* **Exercise description**: What the task requires is an exact printout of the listing below, pictures excluded.

* **The data**:
▬▬▬

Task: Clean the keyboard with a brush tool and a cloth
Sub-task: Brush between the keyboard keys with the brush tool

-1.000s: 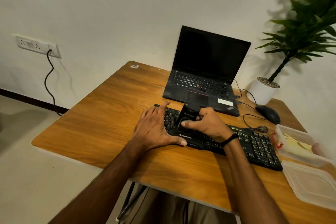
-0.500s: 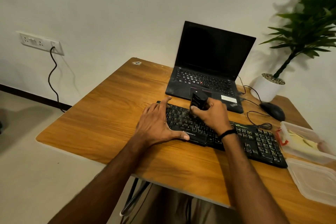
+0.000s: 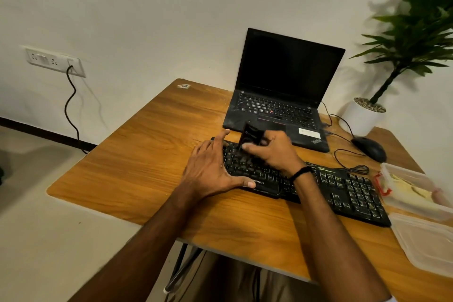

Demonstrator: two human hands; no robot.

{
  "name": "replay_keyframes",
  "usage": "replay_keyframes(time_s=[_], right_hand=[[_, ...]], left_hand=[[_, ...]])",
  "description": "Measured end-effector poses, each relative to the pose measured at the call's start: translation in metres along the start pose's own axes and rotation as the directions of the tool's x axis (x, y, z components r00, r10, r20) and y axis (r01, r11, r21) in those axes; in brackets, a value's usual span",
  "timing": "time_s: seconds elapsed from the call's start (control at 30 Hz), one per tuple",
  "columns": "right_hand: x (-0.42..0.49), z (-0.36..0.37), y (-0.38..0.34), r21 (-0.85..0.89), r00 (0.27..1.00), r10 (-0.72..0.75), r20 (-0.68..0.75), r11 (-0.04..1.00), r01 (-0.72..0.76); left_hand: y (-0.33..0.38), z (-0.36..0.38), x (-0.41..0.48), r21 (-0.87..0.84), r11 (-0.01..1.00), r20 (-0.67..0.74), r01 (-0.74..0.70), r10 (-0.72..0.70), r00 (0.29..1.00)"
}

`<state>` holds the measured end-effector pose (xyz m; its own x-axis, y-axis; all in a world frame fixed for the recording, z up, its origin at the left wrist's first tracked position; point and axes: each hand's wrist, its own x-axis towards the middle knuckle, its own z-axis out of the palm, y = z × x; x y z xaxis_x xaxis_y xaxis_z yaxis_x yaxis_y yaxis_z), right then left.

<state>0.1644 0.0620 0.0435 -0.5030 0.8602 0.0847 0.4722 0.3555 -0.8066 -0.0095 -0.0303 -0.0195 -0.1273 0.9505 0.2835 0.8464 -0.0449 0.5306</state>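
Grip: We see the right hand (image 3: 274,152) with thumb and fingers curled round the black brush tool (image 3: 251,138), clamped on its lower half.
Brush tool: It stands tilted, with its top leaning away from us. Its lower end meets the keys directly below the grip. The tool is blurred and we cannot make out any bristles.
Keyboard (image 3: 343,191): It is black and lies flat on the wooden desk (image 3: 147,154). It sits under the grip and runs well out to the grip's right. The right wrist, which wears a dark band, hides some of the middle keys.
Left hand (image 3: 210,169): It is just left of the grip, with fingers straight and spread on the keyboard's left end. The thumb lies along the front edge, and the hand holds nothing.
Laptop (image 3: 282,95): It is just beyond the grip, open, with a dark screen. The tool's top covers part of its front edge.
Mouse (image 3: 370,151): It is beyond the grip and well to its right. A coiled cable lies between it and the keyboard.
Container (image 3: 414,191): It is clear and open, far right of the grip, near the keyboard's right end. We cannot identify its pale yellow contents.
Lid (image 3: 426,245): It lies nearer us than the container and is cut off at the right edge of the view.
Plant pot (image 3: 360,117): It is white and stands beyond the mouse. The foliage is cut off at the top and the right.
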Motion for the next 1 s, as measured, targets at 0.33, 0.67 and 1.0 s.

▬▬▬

* **Exercise answer**:
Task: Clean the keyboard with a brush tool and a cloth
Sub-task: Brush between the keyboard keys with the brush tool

-1.000s: 
-0.500s: 
+0.000s: 

Demonstrator: two human hands; no robot.

{
  "name": "replay_keyframes",
  "usage": "replay_keyframes(time_s=[_], right_hand=[[_, ...]], left_hand=[[_, ...]])",
  "description": "Measured end-effector poses, each relative to the pose measured at the call's start: translation in metres along the start pose's own axes and rotation as the directions of the tool's x axis (x, y, z components r00, r10, r20) and y axis (r01, r11, r21) in those axes; in brackets, a value's usual span",
  "timing": "time_s: seconds elapsed from the call's start (control at 30 Hz), one per tuple",
  "columns": "right_hand: x (-0.42..0.49), z (-0.36..0.37), y (-0.38..0.34), r21 (-0.85..0.89), r00 (0.27..1.00), r10 (-0.72..0.75), r20 (-0.68..0.75), r11 (-0.04..1.00), r01 (-0.72..0.76); left_hand: y (-0.33..0.38), z (-0.36..0.38), x (-0.41..0.48), r21 (-0.87..0.84), r11 (-0.01..1.00), r20 (-0.67..0.74), r01 (-0.74..0.70), r10 (-0.72..0.70), r00 (0.29..1.00)"
}

`<state>` holds the measured end-effector pose (xyz m; its own x-axis, y-axis; all in a world frame fixed for the recording, z up, its origin at the left wrist's first tracked position; point and axes: each hand's wrist, its own x-axis towards the middle knuckle, its own z-axis out of the palm, y = z × x; x y z xaxis_x xaxis_y xaxis_z yaxis_x yaxis_y yaxis_z), right then left.

<state>0.1644 0.0620 0.0435 -0.5030 0.8602 0.0847 0.4722 0.3555 -0.8066 -0.0095 -0.0303 -0.0195 -0.1273 0.9505 0.2835 0.8464 -0.0449 0.5306</state>
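Grip: We see the right hand (image 3: 274,152) with thumb and fingers curled round the black brush tool (image 3: 251,138), clamped on its lower half.
Brush tool: It stands tilted, with its top leaning away from us. Its lower end meets the keys directly below the grip. The tool is blurred and we cannot make out any bristles.
Keyboard (image 3: 343,191): It is black and lies flat on the wooden desk (image 3: 147,154). It sits under the grip and runs well out to the grip's right. The right wrist, which wears a dark band, hides some of the middle keys.
Left hand (image 3: 210,169): It is just left of the grip, with fingers straight and spread on the keyboard's left end. The thumb lies along the front edge, and the hand holds nothing.
Laptop (image 3: 282,95): It is just beyond the grip, open, with a dark screen. The tool's top covers part of its front edge.
Mouse (image 3: 370,151): It is beyond the grip and well to its right. A coiled cable lies between it and the keyboard.
Container (image 3: 414,191): It is clear and open, far right of the grip, near the keyboard's right end. We cannot identify its pale yellow contents.
Lid (image 3: 426,245): It lies nearer us than the container and is cut off at the right edge of the view.
Plant pot (image 3: 360,117): It is white and stands beyond the mouse. The foliage is cut off at the top and the right.
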Motion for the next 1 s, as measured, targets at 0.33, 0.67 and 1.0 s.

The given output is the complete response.